■ **How to complete this task**: Leave out the pictures and restate the rest of the data exactly.

■ **Input data**:
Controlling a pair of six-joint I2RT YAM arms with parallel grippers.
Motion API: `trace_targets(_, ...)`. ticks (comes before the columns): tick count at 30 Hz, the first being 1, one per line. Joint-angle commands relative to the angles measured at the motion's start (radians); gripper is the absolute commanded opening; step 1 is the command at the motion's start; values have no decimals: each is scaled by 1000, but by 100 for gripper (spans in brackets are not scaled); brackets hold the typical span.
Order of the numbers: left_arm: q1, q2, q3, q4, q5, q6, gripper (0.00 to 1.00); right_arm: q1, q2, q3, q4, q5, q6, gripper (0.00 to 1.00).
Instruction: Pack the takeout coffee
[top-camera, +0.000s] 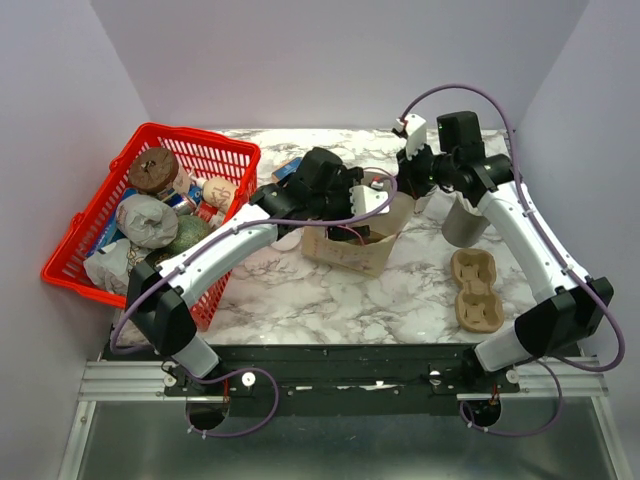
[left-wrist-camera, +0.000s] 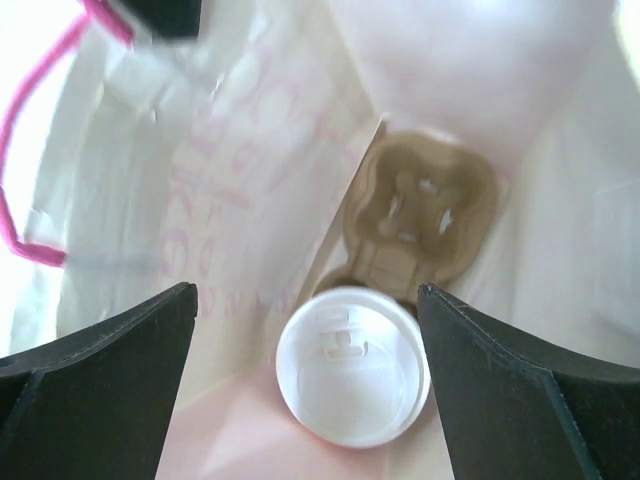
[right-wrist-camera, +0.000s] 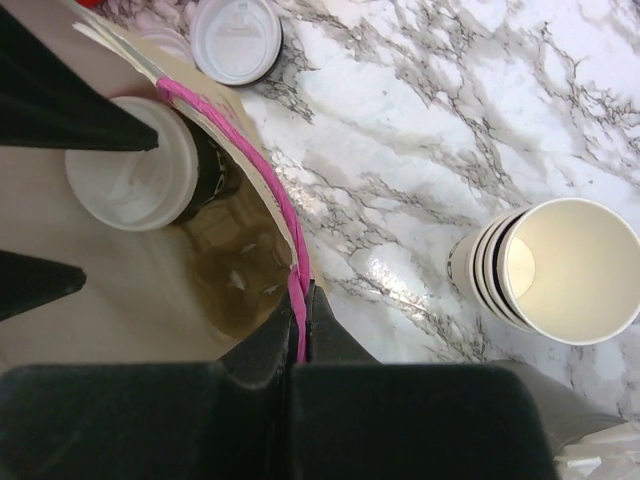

■ **Finished task**:
Controlling a pair of six-joint I2RT YAM arms with parallel grippers.
Motion API: `trace_targets(_, ...)`. ticks (comes before the columns): tick count at 30 Hz, the first being 1, one per line. Joint-angle commands relative to the angles measured at the motion's start (radians); gripper is the absolute commanded opening; step 1 is the command at the motion's start; values have no decimals: each is scaled by 1000, but by 100 for gripper (spans in brackets are not scaled); brackets hold the typical span.
Order of the numbers: left_arm: q1, q2, q3, q4, q5, q6, gripper (0.00 to 1.00); right_arm: q1, q2, q3, q4, q5, q6, gripper (0.00 to 1.00).
Instruction: Pack the takeout coffee
[top-camera, +0.000s] 
[left-wrist-camera, +0.000s] 
[right-wrist-camera, +0.000s] 

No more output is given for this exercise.